Zudem wichtig: Luft durchlässige Baumwollsocken tragen und Fußdeos verwenden.
Feuchte Füße sind ein idealer Nährboden für Fußpilz. Deshalb gilt: Wenn die Haut zwischen den Zehen gerötet ist und juckt oder weißlich aufquillt, sollten Sie unbedingt einen Arzt aufsuchen.
- Zweimal wöchentlich ein Fußbad
Bei Schweißfüßen ist der oberste Grundsatz das regelmäßige Waschen der Füße. Nur so ist es möglich die Schweißbildung in den Griff zu bekommen. Bevorzugt sollte man die Füße mit kaltem Wasser waschen. Weiterhin haben sich Fußbäder aus Holzasche und Kochsalz als altes Hausmittel bewährt. Asche und Salz mischt man hierfür zu gleichen Teilen. Nach dem Fußbad, die Füße sorgfältig mit Zinksalbe eincremen.
- Natron ein altes Hausmittel
Natron zählt zu den ältesten Hausmitteln gegen Schweißfüße. Um ein wenig Linderung zu bekommen hilft es schon etwas Natron in die Schuhe zu streuen, dieses sollte nach dem Tragen wieder entfernt werden.

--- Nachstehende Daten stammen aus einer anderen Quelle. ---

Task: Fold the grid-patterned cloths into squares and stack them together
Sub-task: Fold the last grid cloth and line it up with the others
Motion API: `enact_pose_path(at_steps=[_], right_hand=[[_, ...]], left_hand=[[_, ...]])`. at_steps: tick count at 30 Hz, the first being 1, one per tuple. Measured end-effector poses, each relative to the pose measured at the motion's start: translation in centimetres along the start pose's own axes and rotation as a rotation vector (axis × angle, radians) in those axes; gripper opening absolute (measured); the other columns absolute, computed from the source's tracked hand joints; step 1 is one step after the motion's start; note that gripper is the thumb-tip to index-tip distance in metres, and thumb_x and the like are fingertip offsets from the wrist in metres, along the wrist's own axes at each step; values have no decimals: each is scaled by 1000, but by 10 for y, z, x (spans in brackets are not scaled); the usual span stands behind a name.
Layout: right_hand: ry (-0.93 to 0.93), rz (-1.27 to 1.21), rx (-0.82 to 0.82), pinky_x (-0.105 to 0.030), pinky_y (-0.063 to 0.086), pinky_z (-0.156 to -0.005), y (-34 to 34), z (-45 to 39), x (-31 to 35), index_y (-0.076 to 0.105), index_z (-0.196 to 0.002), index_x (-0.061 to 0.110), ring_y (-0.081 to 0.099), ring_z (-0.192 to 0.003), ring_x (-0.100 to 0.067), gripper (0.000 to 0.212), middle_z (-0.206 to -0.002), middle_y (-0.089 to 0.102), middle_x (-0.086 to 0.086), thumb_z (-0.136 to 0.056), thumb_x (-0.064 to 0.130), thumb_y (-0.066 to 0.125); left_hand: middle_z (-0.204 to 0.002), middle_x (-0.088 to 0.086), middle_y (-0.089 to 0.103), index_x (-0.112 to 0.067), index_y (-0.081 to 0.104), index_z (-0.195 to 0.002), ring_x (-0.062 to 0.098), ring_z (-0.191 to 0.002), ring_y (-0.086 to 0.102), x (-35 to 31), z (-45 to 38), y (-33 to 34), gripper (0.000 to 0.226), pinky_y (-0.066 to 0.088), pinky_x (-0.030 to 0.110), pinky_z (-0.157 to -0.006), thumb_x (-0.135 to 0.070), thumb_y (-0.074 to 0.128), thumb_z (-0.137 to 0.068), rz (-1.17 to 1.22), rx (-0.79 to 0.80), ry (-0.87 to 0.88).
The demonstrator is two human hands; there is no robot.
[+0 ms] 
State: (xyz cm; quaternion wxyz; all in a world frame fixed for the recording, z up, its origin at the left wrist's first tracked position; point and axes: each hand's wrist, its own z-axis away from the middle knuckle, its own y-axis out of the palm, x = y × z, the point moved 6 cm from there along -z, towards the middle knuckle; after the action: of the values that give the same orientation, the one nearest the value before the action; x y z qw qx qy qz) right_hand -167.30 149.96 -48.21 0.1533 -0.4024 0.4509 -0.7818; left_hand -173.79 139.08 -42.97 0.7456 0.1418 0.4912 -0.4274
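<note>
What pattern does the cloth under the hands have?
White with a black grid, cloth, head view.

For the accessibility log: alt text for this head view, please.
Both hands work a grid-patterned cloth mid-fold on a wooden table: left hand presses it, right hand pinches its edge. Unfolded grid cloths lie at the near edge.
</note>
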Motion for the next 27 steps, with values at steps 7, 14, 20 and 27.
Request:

Das Natron neutralisiert den Geruch. Weiterhin sind Fußbäder mit Natron empfehlenswert. Diese wirken ebenfalls geruchsmildernd. Fügt man dem letzten Spülgang beim Waschen ein Esslöffel Natron hinzu, so helfen schon die Socken den Geruch der Schweißfüße zu mildern.